¿Eres adicto al alcohol? ¿Quieres dejar el alcohol?
¿Necesitas beber alcohol todos los días? ¿Interfiere el alcohol con el trabajo o los estudios y crees que deberías dejar el alcohol? ¿Bebes más que antes o más de lo que desearías? ¿Te han comentado que bebes demasiado?¿Mientes cuando hablas de tu consumo? ¿Tu consumo de alcohol perjudica a tu pareja, a tu familia o a tus amigos? ¿El consumo de alcohol comporta problemas de salud? ¿Quieres dejar el alcohol pero te das cuenta de que no puedes?
Una respuesta afirmativa a alguna de estas preguntas ya puede indicar que tienes un problema con el alcohol y que es probable que necesites ayuda. Y en este caso, lo que hay que hacer es buscar una ayuda profesional para dejar el alcohol.
¿Qué implica ser un adicto al alcohol?
Lo que provoca una adicción, como por ejemplo la del alcohol, no es una sustancia química en particular, ni el hecho de que esta sustancia cause síntomas de abstinencia, ni el modo en que pueda afectar al cerebro. La verdadera causa de la adicción reside dentro de nosotros mismos.
La adicción es semejante al proceso de combustión: la propensión a la adicción es el combustible y el alcohol es la chispa. Una persona no puede convertirse en adicta si no empieza a tomar la droga. Y es poco probable que siga consumiéndola si no obtiene de ella una importante gratificación. En este caso, el alcohólico ansía un mundo sin penas y trata de conseguirlo rehuyendo los conflictos y los problemas. No está dispuesto a afrontar la conflictividad de la vida y resolverla con esfuerzo. Con el alcohol, puede adormecer sus conflictos. Generalmente, el alcohólico busca también la compañía de los demás y el alcohol destruye las barreras y las inhibiciones y provoca la sensación de pertenecer a un grupo.
Dependencia y abstinencia del alcohol

Para llegar a ser un adicto se requiere un patrón de conducta de gran bebedor y mucha reiteración.

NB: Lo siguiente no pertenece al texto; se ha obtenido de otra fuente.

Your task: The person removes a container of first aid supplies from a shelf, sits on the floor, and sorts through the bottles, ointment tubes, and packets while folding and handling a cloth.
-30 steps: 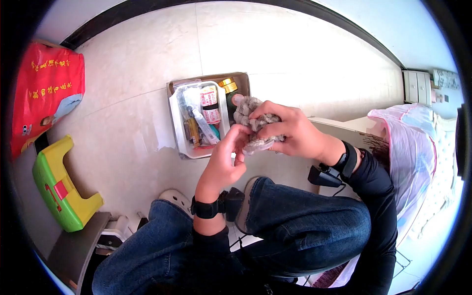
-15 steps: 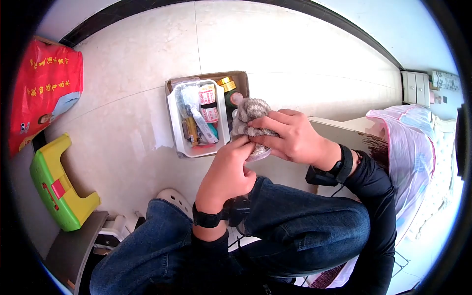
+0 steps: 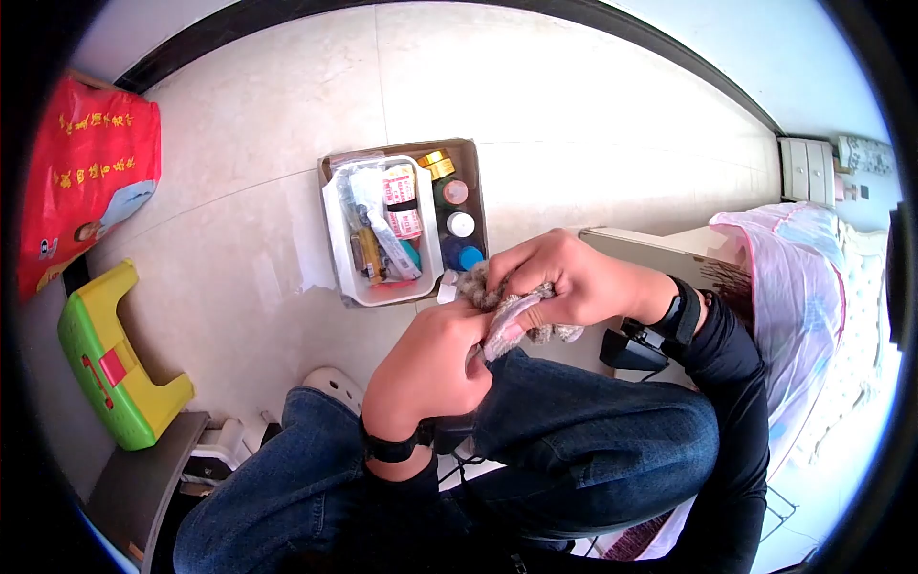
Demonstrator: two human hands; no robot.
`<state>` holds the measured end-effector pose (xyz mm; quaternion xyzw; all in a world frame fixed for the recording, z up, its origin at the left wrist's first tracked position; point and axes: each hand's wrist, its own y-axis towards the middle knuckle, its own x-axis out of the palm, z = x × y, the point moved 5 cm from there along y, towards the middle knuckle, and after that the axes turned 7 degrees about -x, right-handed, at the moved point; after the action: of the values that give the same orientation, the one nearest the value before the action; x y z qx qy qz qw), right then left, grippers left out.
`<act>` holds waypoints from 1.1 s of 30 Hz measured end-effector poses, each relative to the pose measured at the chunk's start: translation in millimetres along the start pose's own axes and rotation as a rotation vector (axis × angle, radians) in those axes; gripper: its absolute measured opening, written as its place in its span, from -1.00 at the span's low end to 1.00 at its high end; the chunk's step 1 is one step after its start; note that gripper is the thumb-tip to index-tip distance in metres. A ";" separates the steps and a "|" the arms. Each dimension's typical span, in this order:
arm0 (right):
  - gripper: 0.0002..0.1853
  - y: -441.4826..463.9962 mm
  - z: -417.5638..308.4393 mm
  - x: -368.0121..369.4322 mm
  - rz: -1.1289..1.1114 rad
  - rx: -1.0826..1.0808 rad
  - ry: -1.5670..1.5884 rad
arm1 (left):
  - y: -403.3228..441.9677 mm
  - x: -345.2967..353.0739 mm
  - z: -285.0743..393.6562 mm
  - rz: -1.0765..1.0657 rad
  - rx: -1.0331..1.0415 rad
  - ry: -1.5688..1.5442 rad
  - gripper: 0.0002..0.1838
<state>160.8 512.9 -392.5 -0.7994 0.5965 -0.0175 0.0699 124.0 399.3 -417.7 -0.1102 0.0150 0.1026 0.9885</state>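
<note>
A grey-brown and white striped fuzzy cloth (image 3: 472,285) is bunched between my two hands, close above my knee. My right hand (image 3: 569,282) is closed on it, fingers curled over the top and thumb pressing a pale fold. My left hand (image 3: 427,359) is closed at the cloth's near left side, its fingertips partly hidden. A small white piece (image 3: 448,286) shows beside the cloth by the box corner; whether my left hand holds it I cannot tell. Anything inside the cloth is hidden.
Ahead, a cardboard box (image 3: 481,191) holds a white tray (image 3: 337,225) of packets and tubes, beside several bottles, including a white-capped bottle (image 3: 461,225) and a blue-capped bottle (image 3: 469,257). A green-yellow stool (image 3: 120,359) and red bag (image 3: 91,182) stand left.
Both hands and the cloth have come down toward my knee, away from the box. The cloth is folded differently, and the white-capped and blue-capped bottles are uncovered.
</note>
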 end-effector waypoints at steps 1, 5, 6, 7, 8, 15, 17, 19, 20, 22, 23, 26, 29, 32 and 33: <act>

Un consumo crónico de alcohol produce dependencia física. Cuando alguien ha estado bebiendo durante un largo tiempo y abandona el hábito abruptamente, el síndrome de abstinencia puede ser grave, incluso mortal. Se producen en el cerebro explosiones de actividad eléctrica, acompañadas de convulsiones y algunas veces de fenómenos psicóticos (delirium tremens).
Los peligros del alcohol y porque es importante dejar el alcohol
En la actualidad, el alcohol supone la intoxicación más común y más abundante.
La intoxicación alcohólica puede conducir al coma alcohólico y a la muerte.
Otro de los problemas que presenta la intoxicación por alcohol son los traumatismos, provocados por la falta de coordinación. Hay que tener en cuenta también los comas neurológicos y gastrointestinales, la depresión y el suicidio.
Entre los trastornos que puede producir el alcohol cabe destacar:
- Traumatismos craneales
- Neuropatías periféricas
- Anemia
- Úlceras
- Pancreatitis
- Diarrea
- Hepatitis alcohólica
- Cirrosis
- Encefalopatía cirrótica
- Neumonía
- Tuberculosis
- Cardiopatía alcohólica, etc.
En la intoxicación aparece una desinhibición de la conciencia, con habla incoherente, ataxia, mala memoria y poco juicio. Como ves es importante dejar el alcohol.
Cuando se presentan los síntomas por la abstinencia del alcohol, aparecen:
- Alteraciones del sueño
- Hiperactividad
- Náuseas, vómitos y anorexia.
Los síntomas psicológicos que pueden aparecer son:
- Ansiedad
- Inquietud
- Irritabilidad
- Mala concentración
- Alteración de la memoria y el juicio
En la abstinencia alcohólica hay otro síndrome, denominado delirium tremens, que aparece con la abstinencia, y que se manifiesta con excitación, alucinaciones, inquietud motora, ansiedad y confusión.
En general, todos los tratamientos para dejar el alcohol se inician con la toma de la vitamina B1, la tiamina, una sustancia que disminuye con rapidez en los alcohólicos. Cuando su disminución es muy acentuada por una mala nutrición, aparece la encefalopatía de Wernicke-Korsakoff, con dificultad en la marcha y en la postura, confusión mental, apatía, falta de atención e imposibilidad de mantener una conversación. Puede presentar también episodios de violencia y alteración de la memoria.
Hay también otro cuadro, llamado psicosis de Korsakoff, que tiene muy mal pronóstico. Produce alteración de la memoria, incapacidad de aprender e ideas de confabulación. Estos síntomas desaparecen con el tiempo y dan paso a un estado de alteración de la memoria y de alteraciones cognitivas.